Saccodanni collaterali

L’Italia è alla canna del gas e chi l’ha ridotta in questa condizione, invece di andarsene con passo rapido e veloce in qualche Paese senza estradizione, si prepara a svendere l’argenteria per guadagnare tempo. Il banchiere Saccomanni, promosso ministro dell’Economia, ha trovato la soluzione: “Pronti a fare cassa utilizzando Enel, Eni e Finmeccanica“. Lo ha detto, per timore di qualche reazione violenta, dalla lontana Mosca dove è stato invitato per il G20 (ebbene sì, siamo ancora nei G20, ma per poco). Impaurito dalle sue stesse parole e dai commenti della stampa internazionale ha “spiegato meglio” che “Potremmo usare le quote delle società come collaterale“. Il cittadino comune che di collaterali conosce di solito solo i danni esposti dal cosiddetto “bugiardino” dei medicinali si è sentito rassicurato: sono solo “collaterali“. Qualche diarrea, un formicolio, due linee di febbre, un arrossamento della pelle. Cosa vuoi che sia? La partecipazione dello Stato nelle uniche grandi aziende nazionali che rimangono all’Italia è quindi salva. Qualcuno sospettoso però potrebbe andare oltre questa analisi superficiale e investigare. Un piccolo aiuto. Chi in Italia sa cosa vuol dire “bene collaterale“?. Una definizione è la seguente:
Bene finanziario concesso in garanzia del puntuale pagamento di un debito. Se alla scadenza, il debitore non è in grado di pagare quanto previsto, il creditore può rivalersi sul bene, vendendolo, e utilizzando tutto o parte del ricavato per soddisfare il suo credito. Nel caso di titolo azionario può venire acquistato da chi vuole speculare con denaro a prestito e la garanzia rappresentata dal titolo stesso.”

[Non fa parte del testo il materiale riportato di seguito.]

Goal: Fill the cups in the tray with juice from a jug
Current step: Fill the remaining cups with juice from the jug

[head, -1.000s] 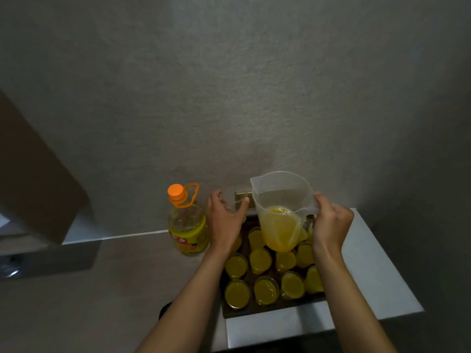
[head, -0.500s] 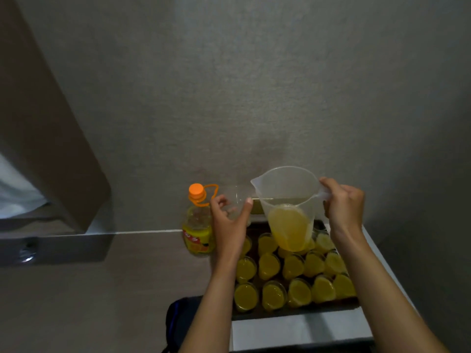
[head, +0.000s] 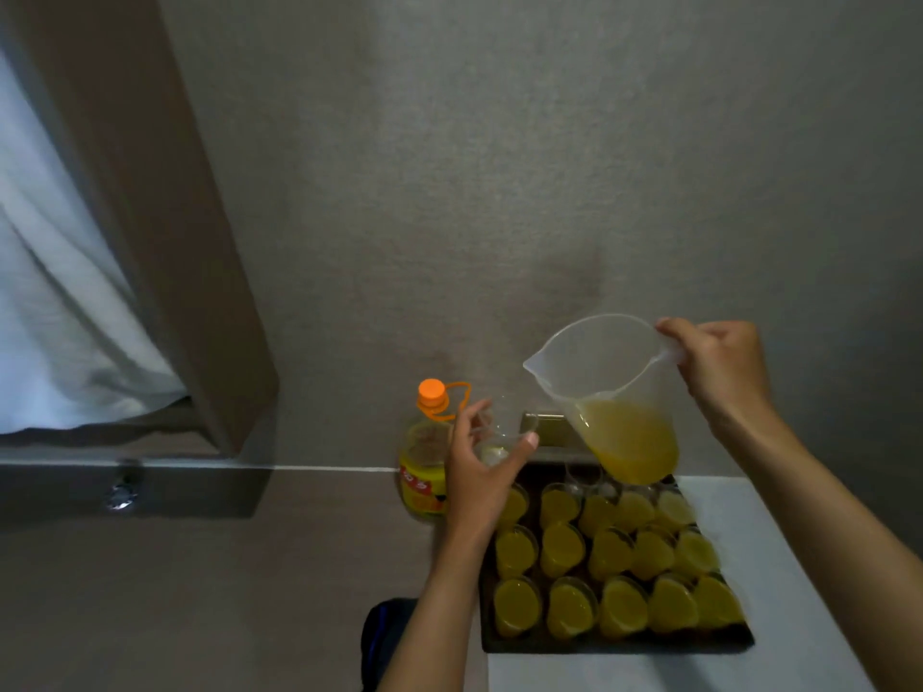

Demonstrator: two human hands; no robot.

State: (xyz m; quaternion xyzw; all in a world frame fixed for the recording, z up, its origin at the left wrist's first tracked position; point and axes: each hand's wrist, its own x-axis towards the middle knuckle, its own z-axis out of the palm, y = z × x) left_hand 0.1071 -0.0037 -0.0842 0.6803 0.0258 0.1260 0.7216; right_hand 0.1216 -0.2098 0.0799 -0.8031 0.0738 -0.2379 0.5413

In sostanza un collaterale è una cambiale in bianco, un pagherò dato in garanzia, in questo caso delle azioni delle aziende di Stato. “Ah, ma allora è tutta un’altra cosa!“, dirà il cittadino finalmente informato e rassicurato: “Non è una semplice vendita, ma un collaterale“. Gli effetti, i saccodanni collaterali, saranno a lunga scadenza con la perdita del controllo del 30% dello Stato e della “golden share“, che consente di incidere sulle decisioni strategiche, e una diminuzione dei dividendi che vanno alle casse pubbliche. Questione di saccodanni collaterali.